The relevance of all this to the power law is summarized in another quote from Powers’ 1978 paper: “The difficulties faced by a new paradigm, as Kuhn explained so clearly, result not from battles over how to explain particular conceptual puzzles, but from bypassing altogether old puzzles that some people insist for a long time still need solving”. The battles over the PCT explanation of the power law reflect the difficulties faced by this new paradigm. They have been ostensibly over how to explain the power law but, in fact, they have been mainly over whether or not the power law is an “old puzzle” that no longer needed explaining.

The fact that this was the case can be seen in the nature of the reaction to the PCT explanation of the power law. If it were just a reaction to an alternative theoretical explanation of the power law then the battle would have been over which theory best accounts for the data. But the battle was mostly over whether the PCT explanation was scientifically correct, suggesting that the reaction was to a new paradigm; a paradigm that suggested that the power law was a phenomenon that no longer needed explaining.

The reaction to the PCT explanation of the power law has been consistent with what Kuhn ( and Powers) expected it to be; a reaction to a new paradigm as opposed to a new theory. A new paradigm would be seen as not just a wrong theory, but as a wrong way of doing science itself; it would be seen as not normal or not good science. I think this is one of the main reasons why PCT has had such a hard time gaining traction in scientific psychology.

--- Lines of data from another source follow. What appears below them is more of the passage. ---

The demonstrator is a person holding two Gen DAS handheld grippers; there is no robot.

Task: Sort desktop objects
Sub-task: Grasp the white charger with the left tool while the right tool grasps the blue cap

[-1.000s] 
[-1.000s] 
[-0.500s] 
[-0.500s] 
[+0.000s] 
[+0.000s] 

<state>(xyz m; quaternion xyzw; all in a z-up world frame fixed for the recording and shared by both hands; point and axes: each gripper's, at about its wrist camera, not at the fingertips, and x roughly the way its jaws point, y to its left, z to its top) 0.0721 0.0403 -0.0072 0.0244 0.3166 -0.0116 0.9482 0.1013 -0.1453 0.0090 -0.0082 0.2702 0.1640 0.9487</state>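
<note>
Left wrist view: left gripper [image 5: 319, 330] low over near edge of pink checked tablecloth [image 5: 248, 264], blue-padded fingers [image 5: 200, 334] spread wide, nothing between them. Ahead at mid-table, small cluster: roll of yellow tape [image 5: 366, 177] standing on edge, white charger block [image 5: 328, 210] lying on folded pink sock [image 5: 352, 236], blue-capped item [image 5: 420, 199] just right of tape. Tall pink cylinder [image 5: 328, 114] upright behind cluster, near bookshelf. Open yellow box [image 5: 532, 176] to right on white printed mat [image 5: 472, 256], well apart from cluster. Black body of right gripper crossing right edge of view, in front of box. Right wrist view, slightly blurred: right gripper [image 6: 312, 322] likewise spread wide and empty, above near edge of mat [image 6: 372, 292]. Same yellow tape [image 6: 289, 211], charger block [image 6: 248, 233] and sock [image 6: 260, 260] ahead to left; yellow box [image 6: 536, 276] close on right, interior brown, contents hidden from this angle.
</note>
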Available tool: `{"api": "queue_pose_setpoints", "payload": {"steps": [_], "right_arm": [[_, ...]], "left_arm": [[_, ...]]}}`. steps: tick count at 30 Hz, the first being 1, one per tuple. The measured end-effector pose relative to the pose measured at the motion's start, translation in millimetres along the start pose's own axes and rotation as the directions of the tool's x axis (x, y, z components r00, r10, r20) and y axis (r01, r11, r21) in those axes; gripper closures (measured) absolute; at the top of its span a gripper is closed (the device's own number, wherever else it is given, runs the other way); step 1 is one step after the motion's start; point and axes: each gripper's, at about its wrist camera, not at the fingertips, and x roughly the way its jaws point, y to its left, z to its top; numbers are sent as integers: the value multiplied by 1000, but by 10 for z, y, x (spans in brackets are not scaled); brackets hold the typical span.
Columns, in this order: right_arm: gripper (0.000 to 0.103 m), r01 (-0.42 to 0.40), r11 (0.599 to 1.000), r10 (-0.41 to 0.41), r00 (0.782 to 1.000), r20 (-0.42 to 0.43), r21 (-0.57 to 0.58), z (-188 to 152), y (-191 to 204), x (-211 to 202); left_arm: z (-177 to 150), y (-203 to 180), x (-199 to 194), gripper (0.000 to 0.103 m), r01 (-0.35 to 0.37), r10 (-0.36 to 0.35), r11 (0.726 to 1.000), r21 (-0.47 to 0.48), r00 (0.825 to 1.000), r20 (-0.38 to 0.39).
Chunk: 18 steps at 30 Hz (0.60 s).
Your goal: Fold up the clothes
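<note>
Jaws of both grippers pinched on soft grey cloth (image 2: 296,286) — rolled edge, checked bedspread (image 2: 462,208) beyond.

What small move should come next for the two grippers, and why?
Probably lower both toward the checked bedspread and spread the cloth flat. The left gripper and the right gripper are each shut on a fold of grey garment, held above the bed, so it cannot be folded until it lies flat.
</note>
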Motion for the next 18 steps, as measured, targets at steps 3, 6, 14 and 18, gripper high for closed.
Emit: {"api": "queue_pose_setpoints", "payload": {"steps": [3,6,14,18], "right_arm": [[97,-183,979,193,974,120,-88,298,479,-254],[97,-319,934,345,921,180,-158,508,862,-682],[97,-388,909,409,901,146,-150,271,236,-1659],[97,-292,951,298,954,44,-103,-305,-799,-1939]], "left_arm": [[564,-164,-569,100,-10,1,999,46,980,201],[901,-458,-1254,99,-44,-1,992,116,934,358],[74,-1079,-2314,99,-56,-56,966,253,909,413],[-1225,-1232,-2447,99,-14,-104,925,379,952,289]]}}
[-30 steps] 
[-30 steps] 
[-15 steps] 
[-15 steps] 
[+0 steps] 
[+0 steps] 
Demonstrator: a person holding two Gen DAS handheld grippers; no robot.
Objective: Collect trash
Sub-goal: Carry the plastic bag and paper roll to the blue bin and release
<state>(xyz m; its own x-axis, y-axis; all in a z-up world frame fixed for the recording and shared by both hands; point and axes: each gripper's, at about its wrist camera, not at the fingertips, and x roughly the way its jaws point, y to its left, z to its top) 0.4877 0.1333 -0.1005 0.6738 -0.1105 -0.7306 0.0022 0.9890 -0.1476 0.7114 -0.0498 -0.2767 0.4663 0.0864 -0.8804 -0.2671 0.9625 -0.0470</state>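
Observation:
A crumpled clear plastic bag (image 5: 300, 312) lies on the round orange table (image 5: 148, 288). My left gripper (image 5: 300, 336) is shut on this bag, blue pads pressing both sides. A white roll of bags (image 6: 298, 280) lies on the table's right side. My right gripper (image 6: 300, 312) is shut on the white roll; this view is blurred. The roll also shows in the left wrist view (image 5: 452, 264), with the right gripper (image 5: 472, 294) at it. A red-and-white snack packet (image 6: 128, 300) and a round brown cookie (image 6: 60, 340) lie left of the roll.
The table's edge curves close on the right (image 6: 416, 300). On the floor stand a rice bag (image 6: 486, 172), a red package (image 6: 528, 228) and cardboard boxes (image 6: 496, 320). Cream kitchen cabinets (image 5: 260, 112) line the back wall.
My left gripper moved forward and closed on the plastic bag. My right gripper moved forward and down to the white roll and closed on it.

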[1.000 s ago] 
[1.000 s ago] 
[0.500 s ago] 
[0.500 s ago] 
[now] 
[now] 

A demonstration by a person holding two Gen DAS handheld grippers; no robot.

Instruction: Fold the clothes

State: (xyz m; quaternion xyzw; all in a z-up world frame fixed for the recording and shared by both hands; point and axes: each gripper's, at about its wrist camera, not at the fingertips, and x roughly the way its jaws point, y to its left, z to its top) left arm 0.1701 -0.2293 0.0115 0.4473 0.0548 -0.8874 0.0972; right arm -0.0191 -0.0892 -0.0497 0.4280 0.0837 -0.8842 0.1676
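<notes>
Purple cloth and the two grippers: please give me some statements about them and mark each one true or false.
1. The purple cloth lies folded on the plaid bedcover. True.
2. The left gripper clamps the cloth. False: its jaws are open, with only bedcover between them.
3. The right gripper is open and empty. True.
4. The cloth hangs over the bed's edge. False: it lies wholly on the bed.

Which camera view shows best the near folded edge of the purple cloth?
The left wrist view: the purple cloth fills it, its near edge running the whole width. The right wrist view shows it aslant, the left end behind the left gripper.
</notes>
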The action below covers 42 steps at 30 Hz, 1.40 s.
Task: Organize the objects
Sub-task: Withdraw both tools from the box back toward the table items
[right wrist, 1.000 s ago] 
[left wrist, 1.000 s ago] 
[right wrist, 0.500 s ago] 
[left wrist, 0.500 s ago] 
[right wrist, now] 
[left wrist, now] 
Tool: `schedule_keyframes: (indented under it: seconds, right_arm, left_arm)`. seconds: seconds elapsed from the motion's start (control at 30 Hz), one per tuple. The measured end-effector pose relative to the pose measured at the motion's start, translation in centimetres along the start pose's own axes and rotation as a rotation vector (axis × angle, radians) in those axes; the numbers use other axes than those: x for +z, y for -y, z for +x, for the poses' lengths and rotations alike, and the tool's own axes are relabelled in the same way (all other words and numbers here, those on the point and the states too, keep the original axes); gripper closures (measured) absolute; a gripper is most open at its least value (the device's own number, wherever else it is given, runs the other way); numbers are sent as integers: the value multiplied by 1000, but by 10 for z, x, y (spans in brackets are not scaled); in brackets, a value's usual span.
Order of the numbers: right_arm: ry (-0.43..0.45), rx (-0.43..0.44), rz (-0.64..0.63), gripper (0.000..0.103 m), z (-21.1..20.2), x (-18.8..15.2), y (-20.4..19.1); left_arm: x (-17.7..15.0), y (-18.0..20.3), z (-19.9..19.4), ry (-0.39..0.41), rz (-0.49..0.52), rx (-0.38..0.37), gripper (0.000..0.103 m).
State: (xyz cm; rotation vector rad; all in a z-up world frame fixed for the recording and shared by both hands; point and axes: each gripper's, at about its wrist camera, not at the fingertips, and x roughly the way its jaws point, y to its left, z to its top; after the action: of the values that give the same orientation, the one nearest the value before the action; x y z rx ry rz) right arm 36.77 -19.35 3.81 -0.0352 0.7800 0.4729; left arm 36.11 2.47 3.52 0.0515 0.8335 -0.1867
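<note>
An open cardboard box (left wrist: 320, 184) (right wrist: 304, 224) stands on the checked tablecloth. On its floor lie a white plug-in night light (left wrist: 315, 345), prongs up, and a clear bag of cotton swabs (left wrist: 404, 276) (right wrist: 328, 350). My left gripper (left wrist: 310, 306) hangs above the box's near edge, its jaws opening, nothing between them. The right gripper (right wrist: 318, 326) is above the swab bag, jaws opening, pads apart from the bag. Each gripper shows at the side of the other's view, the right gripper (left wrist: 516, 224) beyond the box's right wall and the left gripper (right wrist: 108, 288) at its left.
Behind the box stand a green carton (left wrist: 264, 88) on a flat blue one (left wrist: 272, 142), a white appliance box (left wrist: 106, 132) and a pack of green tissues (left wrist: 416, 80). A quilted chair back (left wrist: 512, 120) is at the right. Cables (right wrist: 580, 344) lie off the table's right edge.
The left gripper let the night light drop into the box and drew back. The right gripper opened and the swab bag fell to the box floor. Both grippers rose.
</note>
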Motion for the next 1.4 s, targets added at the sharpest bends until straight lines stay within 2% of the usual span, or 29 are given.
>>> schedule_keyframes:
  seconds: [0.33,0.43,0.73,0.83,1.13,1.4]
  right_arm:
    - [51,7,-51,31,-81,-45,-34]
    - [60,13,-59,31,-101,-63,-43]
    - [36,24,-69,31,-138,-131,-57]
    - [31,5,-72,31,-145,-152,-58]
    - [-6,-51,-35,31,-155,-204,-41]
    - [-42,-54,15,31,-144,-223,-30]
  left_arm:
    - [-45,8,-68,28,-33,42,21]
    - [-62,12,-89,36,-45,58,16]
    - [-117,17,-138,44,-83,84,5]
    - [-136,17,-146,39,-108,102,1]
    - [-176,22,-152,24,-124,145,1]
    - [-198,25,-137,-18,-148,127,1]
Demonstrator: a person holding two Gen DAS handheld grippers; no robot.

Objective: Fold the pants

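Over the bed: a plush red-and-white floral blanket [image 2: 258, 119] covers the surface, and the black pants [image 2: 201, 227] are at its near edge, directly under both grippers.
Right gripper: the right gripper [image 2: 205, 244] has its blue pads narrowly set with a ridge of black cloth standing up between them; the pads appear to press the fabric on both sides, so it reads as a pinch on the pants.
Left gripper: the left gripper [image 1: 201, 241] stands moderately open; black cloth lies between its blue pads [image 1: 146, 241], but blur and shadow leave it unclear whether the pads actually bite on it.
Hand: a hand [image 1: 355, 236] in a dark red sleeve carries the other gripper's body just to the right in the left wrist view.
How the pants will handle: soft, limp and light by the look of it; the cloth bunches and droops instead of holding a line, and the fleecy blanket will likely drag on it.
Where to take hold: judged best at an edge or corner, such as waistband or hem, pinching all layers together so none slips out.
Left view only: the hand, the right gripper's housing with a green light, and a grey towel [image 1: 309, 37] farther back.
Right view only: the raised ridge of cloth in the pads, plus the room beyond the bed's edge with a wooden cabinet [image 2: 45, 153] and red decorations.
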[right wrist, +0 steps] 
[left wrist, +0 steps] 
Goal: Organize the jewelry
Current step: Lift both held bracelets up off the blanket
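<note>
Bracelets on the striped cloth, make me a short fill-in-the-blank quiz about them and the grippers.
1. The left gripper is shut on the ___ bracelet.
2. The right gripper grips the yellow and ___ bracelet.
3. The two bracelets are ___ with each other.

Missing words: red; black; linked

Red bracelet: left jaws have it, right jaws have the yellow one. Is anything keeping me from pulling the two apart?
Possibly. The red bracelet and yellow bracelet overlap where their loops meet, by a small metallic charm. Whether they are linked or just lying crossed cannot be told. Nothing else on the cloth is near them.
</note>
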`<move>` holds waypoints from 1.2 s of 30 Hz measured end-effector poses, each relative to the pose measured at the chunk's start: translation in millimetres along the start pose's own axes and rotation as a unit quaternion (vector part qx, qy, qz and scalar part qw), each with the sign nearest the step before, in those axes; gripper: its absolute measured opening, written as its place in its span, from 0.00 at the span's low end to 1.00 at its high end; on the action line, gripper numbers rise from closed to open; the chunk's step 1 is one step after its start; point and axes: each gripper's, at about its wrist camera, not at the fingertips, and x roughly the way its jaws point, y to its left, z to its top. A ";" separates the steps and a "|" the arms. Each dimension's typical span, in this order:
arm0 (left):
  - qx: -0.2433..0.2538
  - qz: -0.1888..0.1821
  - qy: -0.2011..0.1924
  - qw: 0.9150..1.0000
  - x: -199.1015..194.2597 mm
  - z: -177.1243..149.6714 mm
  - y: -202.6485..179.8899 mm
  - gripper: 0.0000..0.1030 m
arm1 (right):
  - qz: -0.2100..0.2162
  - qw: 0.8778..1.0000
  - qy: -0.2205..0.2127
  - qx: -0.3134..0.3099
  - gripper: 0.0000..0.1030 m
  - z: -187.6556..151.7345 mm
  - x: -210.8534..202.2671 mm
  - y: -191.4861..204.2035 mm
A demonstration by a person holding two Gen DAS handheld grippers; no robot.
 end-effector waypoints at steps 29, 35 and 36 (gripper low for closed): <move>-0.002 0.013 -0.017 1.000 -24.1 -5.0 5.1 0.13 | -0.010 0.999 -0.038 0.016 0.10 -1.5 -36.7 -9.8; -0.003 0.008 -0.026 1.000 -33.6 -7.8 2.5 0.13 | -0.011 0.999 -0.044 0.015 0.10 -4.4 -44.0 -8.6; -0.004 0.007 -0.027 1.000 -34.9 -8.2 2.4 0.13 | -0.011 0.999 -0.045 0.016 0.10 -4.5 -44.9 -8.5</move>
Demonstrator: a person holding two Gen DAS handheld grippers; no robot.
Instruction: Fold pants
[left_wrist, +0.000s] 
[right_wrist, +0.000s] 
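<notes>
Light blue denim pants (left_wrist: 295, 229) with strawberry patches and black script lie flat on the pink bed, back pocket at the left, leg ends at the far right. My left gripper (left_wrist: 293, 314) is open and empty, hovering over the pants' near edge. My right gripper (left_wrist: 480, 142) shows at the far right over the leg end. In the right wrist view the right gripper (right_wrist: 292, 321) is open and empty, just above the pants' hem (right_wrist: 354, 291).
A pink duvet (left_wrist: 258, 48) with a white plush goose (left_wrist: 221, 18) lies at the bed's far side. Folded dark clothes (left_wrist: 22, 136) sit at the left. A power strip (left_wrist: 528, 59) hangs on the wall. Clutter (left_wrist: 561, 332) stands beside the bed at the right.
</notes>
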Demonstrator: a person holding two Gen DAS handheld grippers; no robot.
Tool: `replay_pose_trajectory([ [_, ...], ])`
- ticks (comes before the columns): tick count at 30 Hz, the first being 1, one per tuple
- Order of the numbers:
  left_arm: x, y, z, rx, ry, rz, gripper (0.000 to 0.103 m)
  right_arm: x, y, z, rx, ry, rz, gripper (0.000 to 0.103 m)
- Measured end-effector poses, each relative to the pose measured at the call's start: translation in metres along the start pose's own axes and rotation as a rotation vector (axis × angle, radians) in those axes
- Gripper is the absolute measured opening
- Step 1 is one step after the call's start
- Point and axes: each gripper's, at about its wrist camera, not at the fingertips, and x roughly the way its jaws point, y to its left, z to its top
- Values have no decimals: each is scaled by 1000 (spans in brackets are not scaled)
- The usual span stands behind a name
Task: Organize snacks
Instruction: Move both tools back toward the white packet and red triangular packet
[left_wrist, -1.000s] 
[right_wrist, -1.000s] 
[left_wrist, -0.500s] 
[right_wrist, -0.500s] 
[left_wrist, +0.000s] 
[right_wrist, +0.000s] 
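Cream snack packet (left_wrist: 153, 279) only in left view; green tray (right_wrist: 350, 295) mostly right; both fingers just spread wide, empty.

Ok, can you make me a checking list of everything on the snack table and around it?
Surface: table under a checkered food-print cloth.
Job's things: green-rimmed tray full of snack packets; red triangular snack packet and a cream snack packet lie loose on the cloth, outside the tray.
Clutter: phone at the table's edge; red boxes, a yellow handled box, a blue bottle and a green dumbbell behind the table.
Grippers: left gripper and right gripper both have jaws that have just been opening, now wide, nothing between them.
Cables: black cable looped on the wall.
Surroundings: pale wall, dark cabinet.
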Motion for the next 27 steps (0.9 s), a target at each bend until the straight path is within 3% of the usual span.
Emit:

To the extent that PCT has gained some apparent traction it has done so by being sold as an alternative explanation of observations that have been made in the context of the current causal model paradigm; the fact that PCT is a completely new paradigm on which to base a new science of psychology has been lost.

Actually, it was over whether your interpretation of the mathematics was correct. Nothing more.

Same thing.

A very different thing, actually.

Here is the part of my Paradigm Lost post to which you were responding:

If it were just a reaction to an alternative theoretical explanation of the power law then the battle would have been over which theory best accounts for the data. But the battle was mostly over whether the PCT explanation was scientifically correct , suggesting that the reaction was to a new paradigm;

You say the battle over my PCT explanation of the power law was over whether my interpretation of the mathematics was correct (it used to be over whether the mathematics per se were correct but then the Maoz et al article came to light and the criticism had to change). Since it was not over which theory best accounts for the data, I consider that to have been a battle over whether I had done the “normal science” correctly.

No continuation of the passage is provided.